Recolho palavras e roupas as seis da manhã e desvio o cansaço que espreita a porta. Entre as camisas de ontem, lá estão, aos montes, aquelas todas bocas abertas de palavras esfomeadas empurrando meus calcanhares.
Incomoda-me que não as tenha dito, usado, pronunciado, gritado, silenciado, vomitado e todos os “ados” de rimas parentes! Incomoda-me principalmente esta que enxuga meu molhado sonho; esta que enganchada na meia frase, sempre me machuca.
Olha-me então, digo! Qual dos teus olhos pode pronunciar a dor de ver receios dissecados?

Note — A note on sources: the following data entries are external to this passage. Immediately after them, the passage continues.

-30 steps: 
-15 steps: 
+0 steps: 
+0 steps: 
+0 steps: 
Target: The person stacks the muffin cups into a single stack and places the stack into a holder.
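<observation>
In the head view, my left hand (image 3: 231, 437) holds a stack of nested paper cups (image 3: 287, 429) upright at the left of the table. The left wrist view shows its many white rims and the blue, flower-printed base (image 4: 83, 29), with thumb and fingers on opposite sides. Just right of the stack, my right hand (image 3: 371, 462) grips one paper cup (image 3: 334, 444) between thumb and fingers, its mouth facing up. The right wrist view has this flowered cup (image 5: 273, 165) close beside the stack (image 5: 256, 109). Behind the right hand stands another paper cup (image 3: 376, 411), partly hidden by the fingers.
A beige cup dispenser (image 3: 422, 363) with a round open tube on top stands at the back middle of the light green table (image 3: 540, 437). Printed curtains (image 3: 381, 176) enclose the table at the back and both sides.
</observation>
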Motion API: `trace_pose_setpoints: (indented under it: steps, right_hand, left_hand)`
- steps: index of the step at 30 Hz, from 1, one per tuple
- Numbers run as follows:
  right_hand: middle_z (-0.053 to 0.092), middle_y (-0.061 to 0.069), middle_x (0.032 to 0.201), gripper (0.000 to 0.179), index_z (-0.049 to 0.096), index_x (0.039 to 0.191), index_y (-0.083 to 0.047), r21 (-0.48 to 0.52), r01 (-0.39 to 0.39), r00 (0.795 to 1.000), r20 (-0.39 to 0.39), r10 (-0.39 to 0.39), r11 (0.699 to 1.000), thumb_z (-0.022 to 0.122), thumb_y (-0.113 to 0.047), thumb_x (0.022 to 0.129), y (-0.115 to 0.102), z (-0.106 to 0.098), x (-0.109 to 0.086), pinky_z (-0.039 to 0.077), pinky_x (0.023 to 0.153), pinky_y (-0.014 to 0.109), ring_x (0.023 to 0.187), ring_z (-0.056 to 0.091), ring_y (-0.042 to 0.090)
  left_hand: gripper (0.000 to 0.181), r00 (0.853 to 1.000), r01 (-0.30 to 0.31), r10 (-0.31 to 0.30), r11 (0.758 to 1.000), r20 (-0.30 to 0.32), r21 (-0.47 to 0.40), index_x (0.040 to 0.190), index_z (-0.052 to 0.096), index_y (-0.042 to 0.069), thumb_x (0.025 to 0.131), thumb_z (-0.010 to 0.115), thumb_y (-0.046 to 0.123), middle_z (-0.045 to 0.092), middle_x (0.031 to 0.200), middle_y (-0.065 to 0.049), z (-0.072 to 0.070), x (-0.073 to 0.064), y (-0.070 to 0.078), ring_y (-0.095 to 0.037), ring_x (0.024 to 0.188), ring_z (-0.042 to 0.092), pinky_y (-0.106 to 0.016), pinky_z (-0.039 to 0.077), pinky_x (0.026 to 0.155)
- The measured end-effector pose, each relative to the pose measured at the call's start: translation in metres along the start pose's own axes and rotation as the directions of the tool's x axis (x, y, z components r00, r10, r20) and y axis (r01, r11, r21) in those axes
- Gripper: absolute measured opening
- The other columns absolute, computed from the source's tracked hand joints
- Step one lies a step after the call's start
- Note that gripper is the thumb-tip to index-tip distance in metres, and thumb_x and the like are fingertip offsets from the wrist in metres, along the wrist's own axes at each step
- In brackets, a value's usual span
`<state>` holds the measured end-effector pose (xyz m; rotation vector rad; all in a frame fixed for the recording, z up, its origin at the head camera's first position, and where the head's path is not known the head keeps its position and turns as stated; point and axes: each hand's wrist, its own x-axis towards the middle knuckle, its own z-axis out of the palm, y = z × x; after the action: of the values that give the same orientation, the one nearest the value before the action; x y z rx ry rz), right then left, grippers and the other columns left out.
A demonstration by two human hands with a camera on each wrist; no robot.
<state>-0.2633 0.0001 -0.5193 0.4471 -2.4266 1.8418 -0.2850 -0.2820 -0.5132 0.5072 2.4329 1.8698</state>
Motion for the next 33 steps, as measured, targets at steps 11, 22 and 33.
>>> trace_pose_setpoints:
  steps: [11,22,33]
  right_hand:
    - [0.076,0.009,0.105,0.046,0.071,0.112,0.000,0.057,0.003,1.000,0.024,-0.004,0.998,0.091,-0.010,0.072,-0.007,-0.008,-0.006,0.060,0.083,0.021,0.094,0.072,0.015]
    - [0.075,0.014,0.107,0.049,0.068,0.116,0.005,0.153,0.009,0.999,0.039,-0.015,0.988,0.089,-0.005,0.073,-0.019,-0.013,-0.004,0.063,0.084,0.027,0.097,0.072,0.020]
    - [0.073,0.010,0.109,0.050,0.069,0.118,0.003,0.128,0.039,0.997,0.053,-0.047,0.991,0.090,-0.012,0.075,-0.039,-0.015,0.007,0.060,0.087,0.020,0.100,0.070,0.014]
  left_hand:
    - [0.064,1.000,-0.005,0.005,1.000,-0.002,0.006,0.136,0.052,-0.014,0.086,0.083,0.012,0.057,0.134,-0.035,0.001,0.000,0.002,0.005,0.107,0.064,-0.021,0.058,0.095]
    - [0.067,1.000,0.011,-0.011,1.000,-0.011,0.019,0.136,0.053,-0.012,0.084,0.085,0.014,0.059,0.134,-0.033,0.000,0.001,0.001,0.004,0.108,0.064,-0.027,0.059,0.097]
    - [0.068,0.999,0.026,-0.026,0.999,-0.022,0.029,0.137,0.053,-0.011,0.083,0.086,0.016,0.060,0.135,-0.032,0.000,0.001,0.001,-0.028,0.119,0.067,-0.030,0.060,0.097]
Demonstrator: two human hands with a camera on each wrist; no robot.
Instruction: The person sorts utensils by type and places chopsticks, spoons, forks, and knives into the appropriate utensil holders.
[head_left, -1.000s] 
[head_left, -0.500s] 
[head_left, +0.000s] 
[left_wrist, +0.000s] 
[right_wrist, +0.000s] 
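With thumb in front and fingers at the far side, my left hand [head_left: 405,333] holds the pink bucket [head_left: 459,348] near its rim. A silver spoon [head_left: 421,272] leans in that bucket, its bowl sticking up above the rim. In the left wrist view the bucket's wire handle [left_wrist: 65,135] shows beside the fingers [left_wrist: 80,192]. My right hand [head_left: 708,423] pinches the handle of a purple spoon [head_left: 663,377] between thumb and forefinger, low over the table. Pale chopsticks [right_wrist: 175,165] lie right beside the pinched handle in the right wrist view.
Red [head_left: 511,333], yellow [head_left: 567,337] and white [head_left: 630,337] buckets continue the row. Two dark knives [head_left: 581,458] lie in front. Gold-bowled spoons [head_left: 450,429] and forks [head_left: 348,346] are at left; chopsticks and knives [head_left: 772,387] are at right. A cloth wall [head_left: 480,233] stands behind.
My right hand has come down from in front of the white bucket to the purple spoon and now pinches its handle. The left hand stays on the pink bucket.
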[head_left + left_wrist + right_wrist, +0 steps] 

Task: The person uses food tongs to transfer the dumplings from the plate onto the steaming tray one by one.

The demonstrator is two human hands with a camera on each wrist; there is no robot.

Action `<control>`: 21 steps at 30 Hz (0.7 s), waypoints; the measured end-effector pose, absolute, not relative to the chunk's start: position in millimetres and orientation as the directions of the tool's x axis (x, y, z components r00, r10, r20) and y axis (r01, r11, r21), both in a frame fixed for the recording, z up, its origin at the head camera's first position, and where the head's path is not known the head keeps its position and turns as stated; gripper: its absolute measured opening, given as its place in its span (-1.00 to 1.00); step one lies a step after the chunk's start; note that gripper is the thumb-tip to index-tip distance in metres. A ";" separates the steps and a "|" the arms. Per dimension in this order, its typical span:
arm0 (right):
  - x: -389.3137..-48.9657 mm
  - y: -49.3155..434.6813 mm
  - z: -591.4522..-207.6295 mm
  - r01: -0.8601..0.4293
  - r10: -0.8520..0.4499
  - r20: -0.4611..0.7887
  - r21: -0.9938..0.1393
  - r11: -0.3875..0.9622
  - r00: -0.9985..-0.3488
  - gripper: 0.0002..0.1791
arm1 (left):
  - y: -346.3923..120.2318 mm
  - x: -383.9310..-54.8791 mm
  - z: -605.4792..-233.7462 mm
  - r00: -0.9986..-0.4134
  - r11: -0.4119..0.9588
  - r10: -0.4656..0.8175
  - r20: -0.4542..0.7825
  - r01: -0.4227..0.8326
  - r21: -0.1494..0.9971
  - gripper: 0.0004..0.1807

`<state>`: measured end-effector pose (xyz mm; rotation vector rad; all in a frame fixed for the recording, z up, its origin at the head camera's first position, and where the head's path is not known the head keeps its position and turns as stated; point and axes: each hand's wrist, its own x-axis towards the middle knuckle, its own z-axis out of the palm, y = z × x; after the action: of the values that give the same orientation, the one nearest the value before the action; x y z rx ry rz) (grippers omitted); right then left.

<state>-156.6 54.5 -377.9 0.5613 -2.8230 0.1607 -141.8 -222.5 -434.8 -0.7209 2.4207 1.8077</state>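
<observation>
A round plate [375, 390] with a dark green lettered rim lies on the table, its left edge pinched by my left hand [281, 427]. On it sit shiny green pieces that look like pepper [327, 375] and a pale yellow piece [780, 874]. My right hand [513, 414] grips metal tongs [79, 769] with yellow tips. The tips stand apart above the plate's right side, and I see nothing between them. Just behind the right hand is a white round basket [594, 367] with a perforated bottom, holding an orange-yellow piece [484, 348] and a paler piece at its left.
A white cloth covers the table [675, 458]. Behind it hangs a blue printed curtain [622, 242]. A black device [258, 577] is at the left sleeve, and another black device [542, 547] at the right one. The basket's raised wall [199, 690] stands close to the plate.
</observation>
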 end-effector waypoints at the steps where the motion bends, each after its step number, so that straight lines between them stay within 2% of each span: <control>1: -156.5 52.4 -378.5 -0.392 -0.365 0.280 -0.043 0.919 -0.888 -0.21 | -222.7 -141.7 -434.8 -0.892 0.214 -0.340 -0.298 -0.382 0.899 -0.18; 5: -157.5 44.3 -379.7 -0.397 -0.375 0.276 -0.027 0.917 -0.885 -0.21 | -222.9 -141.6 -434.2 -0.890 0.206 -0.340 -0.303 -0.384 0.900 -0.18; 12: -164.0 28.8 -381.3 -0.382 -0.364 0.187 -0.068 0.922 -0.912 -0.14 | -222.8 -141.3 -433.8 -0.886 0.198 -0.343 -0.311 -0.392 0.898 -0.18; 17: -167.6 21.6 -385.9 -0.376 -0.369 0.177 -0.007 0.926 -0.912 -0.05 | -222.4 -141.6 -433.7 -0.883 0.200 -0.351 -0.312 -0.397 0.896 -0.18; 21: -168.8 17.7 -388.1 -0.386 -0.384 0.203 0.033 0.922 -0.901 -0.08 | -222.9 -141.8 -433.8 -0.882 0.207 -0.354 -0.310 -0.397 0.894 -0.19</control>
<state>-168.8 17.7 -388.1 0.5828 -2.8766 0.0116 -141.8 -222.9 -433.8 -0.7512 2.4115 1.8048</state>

Qual será tua oferta de hoje, senão a de anunciar o quanto emudeço diante dos inquietos dias?
Você; palavra pequena, roubada, segura, mastigada; palavra que cura, mata, salva, agarra, liberta, destrói, acalma; palavra grande, deformada, inconstante, malvada; palavra que salta, trava, arrebenta, apaixona, resgata e que agora avança-me como se mar coubesse em poros. De uma vez por todas, saibas que és para mim o turbilhão que julga ser, e é mais, muito mais; posto que quando não pronta, espera para nascer entre os dentes, na ponta da língua, pelo ventre da verde contração.
... E eu te gesto, palavra não nascida! Não sei da tua cara, teu sexo; nem quero saber se traz em si um mundo apático ou perplexo.
Difícil apenas é te parir nesta manhã sem soros ou anestésicos; nesta manhã de varais, de ausentes úteros; prostrada pelos segundos que um dia já abortaram sílabas em noites de letras cegas.
Do que sei no caminho de te gerar, há um todo, há um resto! Algo que pode crescer e saltar-me às salivas; algo assim... Algo mais! Para além deste protesto!